Tentu putusan tersebut menghantarkan kepada makin beratnya beban yang harus dipikul oleh mahasiswa yang tidak menerima UKT rendah terlebih bagi mereka yang mendapat golongan tertinggi. Beban mahasiswa yang mendapat UKT yang tinggi seakan makin berat karena perbedaan biaya antar satu golongan dengan golongan lainnya cukup menyekat nafas.
Bagi mereka yang dapat lolos melalui Seleksi Nasional Masuk Perguruan Tinggi Negeri (SNMPTN) dan Seleksi Bersama Masuk Perguruan Tinggi Negeri (SBMPTN) mungkin sedikit bisa bernafas lega. Mereka mungkin sedikit lebih beruntung karena tidak harus membayar uang pangkal.

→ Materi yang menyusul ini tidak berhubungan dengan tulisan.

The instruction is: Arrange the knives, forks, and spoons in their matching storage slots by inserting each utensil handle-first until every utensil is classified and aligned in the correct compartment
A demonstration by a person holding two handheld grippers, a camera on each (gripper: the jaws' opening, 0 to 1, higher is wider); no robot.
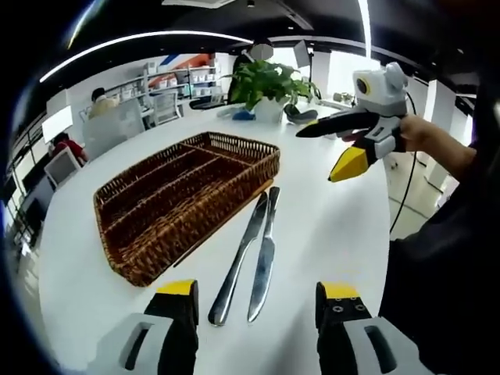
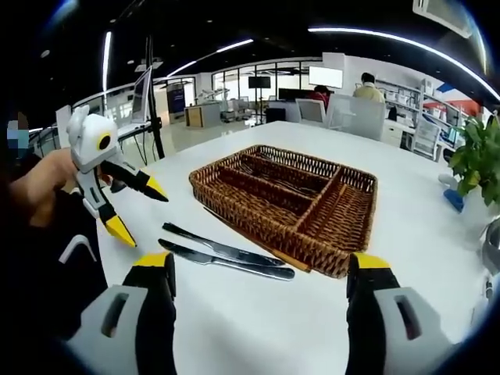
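Observation:
A brown wicker tray (image 1: 195,228) (image 2: 258,234) with long compartments lies on the white table. Two silver knives (image 1: 244,254) (image 2: 226,266) rest side by side on the table just beside the tray's long wall. My left gripper (image 1: 259,291) hovers open above the knives' near ends, with nothing between its jaws. It also appears as a white and yellow tool (image 2: 146,217) held by a hand. My right gripper (image 2: 262,266) is open and empty, looking over the knives toward the tray, and it hangs above the table's far side (image 1: 316,155). Whether utensils lie in the tray is unclear.
A potted green plant (image 1: 269,82) (image 2: 478,156) stands at one end of the table. Another dark object (image 1: 301,113) lies near it. The table's rounded edge (image 1: 387,234) runs close to the person's dark sleeve. People sit at desks in the background.

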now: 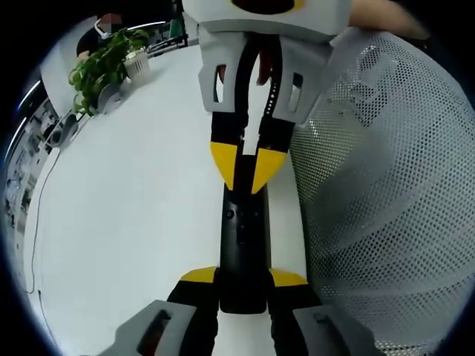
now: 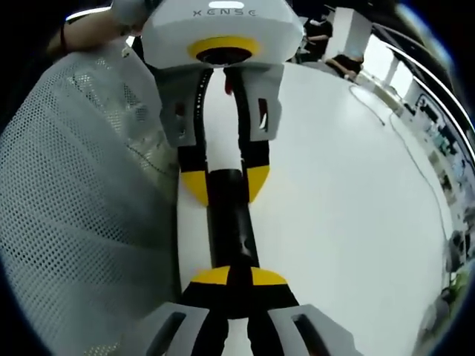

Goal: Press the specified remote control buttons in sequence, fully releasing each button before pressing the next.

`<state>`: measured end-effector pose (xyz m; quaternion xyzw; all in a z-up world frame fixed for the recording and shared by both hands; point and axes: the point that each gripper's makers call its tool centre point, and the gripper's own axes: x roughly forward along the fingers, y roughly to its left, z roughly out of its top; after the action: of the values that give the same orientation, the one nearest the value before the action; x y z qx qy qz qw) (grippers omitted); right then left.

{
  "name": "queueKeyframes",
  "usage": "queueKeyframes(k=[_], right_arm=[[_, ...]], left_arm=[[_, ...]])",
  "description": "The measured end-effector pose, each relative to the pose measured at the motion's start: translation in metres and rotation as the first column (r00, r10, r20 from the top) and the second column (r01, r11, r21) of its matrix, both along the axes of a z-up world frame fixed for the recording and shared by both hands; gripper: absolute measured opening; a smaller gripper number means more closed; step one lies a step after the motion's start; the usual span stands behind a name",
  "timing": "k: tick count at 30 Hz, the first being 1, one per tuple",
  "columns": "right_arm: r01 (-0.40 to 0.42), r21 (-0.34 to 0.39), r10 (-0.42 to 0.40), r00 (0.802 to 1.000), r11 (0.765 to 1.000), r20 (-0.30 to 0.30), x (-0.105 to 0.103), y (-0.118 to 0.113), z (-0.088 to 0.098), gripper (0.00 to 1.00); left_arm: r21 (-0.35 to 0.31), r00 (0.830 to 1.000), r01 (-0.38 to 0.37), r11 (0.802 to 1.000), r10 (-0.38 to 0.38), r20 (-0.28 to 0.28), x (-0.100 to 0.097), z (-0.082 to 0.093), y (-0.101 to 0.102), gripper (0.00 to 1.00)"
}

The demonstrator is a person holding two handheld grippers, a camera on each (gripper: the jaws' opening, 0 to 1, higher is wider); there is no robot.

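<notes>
A slim black remote control (image 1: 241, 237) lies lengthwise over the white table (image 1: 133, 222). My left gripper (image 1: 243, 278) is shut on its near end, with the yellow-tipped jaws clamping both sides. My right gripper (image 1: 245, 182) comes in from the opposite side. It is shut, and its yellow tips rest together on the remote's top face just beyond the small buttons. In the right gripper view the remote (image 2: 231, 222) runs from my right gripper (image 2: 239, 276) up to my left gripper (image 2: 226, 185), which clamps its far end.
A white mesh chair back (image 1: 386, 185) stands close beside the remote and also shows as the mesh chair back (image 2: 74, 208). A potted plant (image 1: 104, 67) sits at the table's far corner. Thin cables (image 2: 415, 156) trail along the table edge. A hand (image 1: 386, 15) holds the right gripper.
</notes>
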<state>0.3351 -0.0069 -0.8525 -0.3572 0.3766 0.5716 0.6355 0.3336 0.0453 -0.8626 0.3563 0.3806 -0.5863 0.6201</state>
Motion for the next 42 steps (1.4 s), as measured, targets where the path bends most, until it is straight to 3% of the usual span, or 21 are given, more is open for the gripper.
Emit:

Namun, lain halnya dengan mereka yang lolos melalui Seleksi Mandiri Masuk Perguruan Tinggi Negeri (SMMPTN). Mereka yang lolos melalui SMMPTN selain membayar UKT adapula uang pangkal yang dibebankan dengan nominal yang sangat fantastis, seakan mereka yang lolos melalui SMMPTN adalah orang-orang yang memiliki ekonomi menengah ke atas.
Meski pemerintah sudah mengeluarkan Permen nomor 39 tahun 2016 yang tertulis di pasal 10 ayat (2) bahwa uang pangkal harus tetap memperhatikan kemampuan ekonomi mahasiswa dan orang tua, masih banyak universitas menetapkan uang pangkal secara sepihak tanpa ada campur tangan calon mahasiswa dan orang tua. Pada akhirnya, siswa yang telah berhasil melewati proses seleksi tak serta merta dapat langsung menjejaki PTN, biaya yang mahal berakibat pada mereka yang berhasil terpaksa memilih untuk mundur. Bahkan adapula kebijakan universitas yang menetapkan mahasiswa yang lolos melalui jalur SMMPTN berkewajiban membayar UKT golongan tertinggi tanpa bisa menyanggahnya.

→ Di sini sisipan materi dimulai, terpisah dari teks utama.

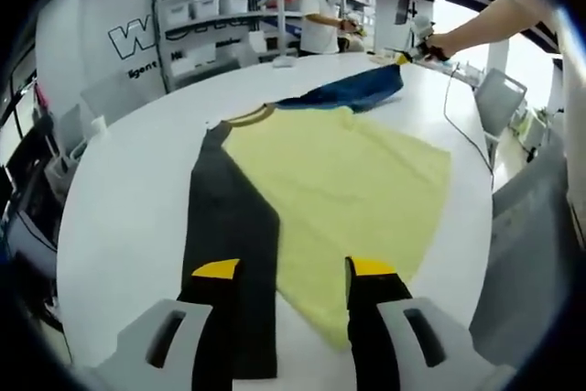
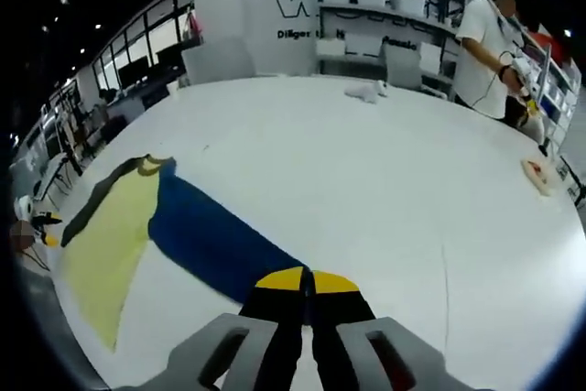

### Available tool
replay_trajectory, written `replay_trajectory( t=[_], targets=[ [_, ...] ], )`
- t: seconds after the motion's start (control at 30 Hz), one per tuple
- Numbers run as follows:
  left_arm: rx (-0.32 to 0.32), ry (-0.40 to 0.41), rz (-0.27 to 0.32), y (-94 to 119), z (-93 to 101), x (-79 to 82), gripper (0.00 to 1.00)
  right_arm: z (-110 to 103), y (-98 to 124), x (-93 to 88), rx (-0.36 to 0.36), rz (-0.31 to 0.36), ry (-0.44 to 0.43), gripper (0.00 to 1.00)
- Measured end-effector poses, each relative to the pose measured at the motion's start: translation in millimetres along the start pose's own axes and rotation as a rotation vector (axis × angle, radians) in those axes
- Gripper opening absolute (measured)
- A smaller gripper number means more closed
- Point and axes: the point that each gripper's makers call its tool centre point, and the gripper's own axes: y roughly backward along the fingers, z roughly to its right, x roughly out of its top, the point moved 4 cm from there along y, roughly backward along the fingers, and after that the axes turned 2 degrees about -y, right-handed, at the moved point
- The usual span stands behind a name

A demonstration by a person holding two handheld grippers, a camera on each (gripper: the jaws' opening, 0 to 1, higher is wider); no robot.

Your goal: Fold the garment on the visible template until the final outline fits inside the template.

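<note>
A yellow garment [image 1: 357, 190] lies flat on the white table [image 1: 119, 217], partly over a black template strip [image 1: 229, 226]. Its blue part [image 1: 362, 89] stretches toward the far edge. My left gripper [image 1: 295, 272] hovers open above the near edge of the yellow cloth and the template, with nothing between its fingers. In the right gripper view, my right gripper [image 2: 307, 283] is shut on the end of the blue part [image 2: 220, 240], which runs back to the yellow cloth [image 2: 105, 254] and template [image 2: 101, 191]. A person's hand holds the right gripper [image 1: 419, 48] at the far table edge.
A person [image 1: 320, 16] stands by shelves with white bins [image 1: 211, 20]. A thin cable [image 1: 462, 125] trails over the table on the right. A small white cloth [image 2: 364, 91] and another small item [image 2: 537, 174] lie on the far table. Chairs ring the table.
</note>
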Motion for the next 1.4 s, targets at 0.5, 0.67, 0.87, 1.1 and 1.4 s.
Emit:
replay_trajectory(
  t=[0.5, 0.67, 0.87, 1.1, 1.4],
  targets=[
    [-0.003, -0.032, 0.009, -5, 2.2, 13.0, 0.58, 26, -33, 1.2, -0.049, -0.065, -0.039, 0.0],
    [-0.005, -0.033, 0.004, -8, 3.6, 15.7, 0.58, 34, -45, -8.1, -0.071, -0.138, -0.067, 0.0],
    [-0.013, -0.036, -0.001, -11, 7.2, 18.2, 0.58, 42, -64, -21.6, -0.087, -0.227, -0.087, 0.0],
    [-0.013, -0.04, -0.006, -11, 7.6, 20.9, 0.58, 41, -75, -37.6, -0.108, -0.313, -0.103, 0.0],
    [-0.01, -0.042, -0.011, -11, 7.4, 21.3, 0.58, 39, -70, -42.6, -0.133, -0.269, -0.038, 0.0]
  ],
)
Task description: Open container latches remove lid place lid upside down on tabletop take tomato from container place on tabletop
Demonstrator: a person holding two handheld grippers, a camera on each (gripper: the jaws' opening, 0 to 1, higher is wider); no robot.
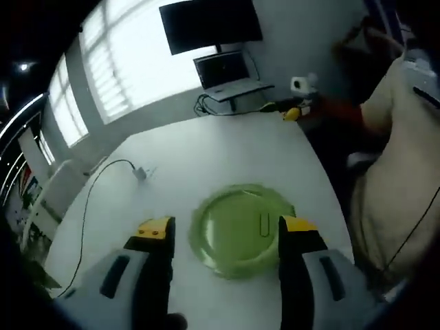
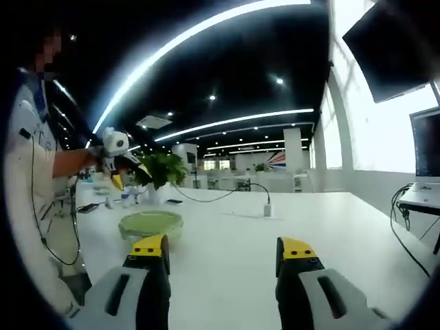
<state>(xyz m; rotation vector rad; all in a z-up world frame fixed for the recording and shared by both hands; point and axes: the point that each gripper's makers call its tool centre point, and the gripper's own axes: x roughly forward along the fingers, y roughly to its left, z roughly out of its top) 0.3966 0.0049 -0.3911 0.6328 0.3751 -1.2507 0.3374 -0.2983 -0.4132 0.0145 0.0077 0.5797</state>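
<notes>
A round green container (image 1: 240,230) with its lid on stands on the white table (image 1: 206,158). A small latch tab (image 1: 265,223) shows on top of the lid. My left gripper (image 1: 227,228) hovers above it, open, with yellow-tipped jaws either side of the container and nothing between them. In the right gripper view the container (image 2: 151,223) sits to the left, with the left gripper (image 2: 115,161) held above it by an orange-sleeved arm. My right gripper (image 2: 223,249) is open and low over the table, apart from the container. It also appears far off as the right gripper (image 1: 297,103).
A person (image 1: 399,172) in light clothes stands at the table's edge. A laptop (image 1: 230,75) and a dark monitor (image 1: 210,24) are at the far end. A cable with a white plug (image 1: 141,172) lies on the table. A potted plant (image 2: 161,168) stands behind.
</notes>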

Tentu ini menjadi bentuk diskriminasi, melebarkan jurang kesenjangan antara si kaya dengan si miskin. Sehingga ketidakadilan begitu menusuk si miskin, mempersempit ruang gerak mereka untuk berkembang yang berujung pada tertindasnya kaum miskin.

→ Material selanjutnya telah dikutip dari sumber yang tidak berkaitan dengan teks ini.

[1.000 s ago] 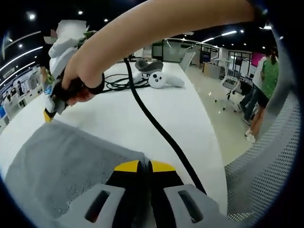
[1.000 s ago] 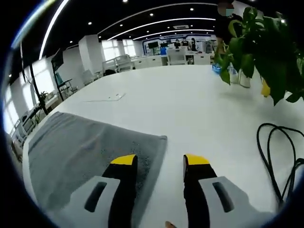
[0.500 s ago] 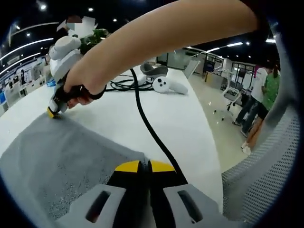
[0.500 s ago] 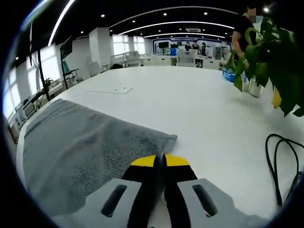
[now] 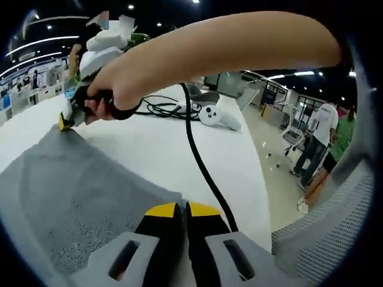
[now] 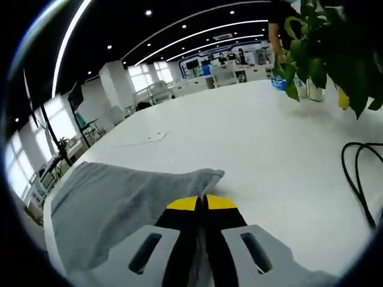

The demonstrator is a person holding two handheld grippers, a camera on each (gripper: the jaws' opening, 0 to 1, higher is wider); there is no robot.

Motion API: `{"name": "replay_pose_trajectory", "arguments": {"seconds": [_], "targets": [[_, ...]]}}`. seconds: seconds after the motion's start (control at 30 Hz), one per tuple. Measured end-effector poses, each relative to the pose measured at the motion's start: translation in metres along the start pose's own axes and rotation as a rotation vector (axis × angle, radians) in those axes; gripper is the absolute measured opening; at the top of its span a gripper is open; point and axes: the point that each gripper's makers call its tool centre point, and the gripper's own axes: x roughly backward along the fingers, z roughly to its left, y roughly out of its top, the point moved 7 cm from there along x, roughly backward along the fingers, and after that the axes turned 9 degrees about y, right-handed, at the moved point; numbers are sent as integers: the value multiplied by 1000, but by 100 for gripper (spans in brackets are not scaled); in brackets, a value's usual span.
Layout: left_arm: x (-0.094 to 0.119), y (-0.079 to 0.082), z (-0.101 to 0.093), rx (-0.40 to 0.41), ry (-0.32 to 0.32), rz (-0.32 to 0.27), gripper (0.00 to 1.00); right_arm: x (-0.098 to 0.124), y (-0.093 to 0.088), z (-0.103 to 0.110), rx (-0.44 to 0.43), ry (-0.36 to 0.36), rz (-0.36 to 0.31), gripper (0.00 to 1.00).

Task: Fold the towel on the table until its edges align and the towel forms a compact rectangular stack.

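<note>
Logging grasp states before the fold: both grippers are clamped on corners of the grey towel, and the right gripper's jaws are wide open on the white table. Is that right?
Not quite. In the right gripper view the right gripper has its jaws shut on a corner of the grey towel, not open. The left gripper is likewise clamped on the towel, over the white table.

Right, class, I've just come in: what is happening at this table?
A person is folding a grey towel on a white table, with a gripper in each hand. The left gripper is shut on one corner of the towel, and the right gripper is shut on another corner, which looks lifted off the table. The towel is not yet folded over. A black cable and a potted plant lie beyond.
</note>
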Motion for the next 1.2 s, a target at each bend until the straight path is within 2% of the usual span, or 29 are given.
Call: {"name": "replay_pose_trajectory", "arguments": {"seconds": [0.2, 0.63, 0.8, 0.97, 1.2], "targets": [[16, 20, 3, -12, 15, -53, 5, 9, 12, 11, -1, 35, -15, 0], [60, 46, 4, -71, 61, -123, 5, 16, 39, 40, -17, 139, -44, 0], [81, 57, 8, -56, 103, -164, 5, 19, 51, 53, -14, 165, -67, 0], [100, 69, 11, -52, 127, -216, 5, 25, 68, 71, -42, 186, -129, 0], [129, 79, 18, -37, 189, -265, 5, 24, 80, 93, -39, 203, -146, 0]]}}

Sudah jauh-jauh hari Paulo Freire, filsuf sekaligus pendidik asal Brazil, mengkritik sistem pendidikan yang menindas masyarakat miskin. Dalam bukunya yang termahsyur Pendidikan Kaum Tertindas, ia berpendapat tatanan tidak adil yang melahirkan kekejaman pada kaum penindas (pemerintah, pemilik modal, pihak kampus), yang kemudian melahirkan dehumanisasi terhadap kaum tertindas (masyarakat, terutama kaum miskin).
Pemerintah seharusnya mampu menjadi jembatan bagi kaum miskin untuk menghantarkan kepada mimpinya. Bila hanya berakhir dengan mengenyam bangku sekolah akan membuat padamnya harapan. Tak adanya harapan hanya memutus mimpi yang besar. Lalu bagaimana Indonesia mewujudkan cita-citanya, bila akses untuk kaum miskin selalu tertutup.
Bila hanya mereka yang berkecukupan yang dapat memperoleh pendidikan tinggi yang layak. Pantaskah Indonesia saat ini dikatakan negara yang merdeka, bila masih banyak masyarakatnya menangis di bawah gubuk kecil yang rapuh?
Oleh : Maharani Putri Yunita, mahasiswi Fakultas Ekonomi dan Bisnis (FEB), semester III.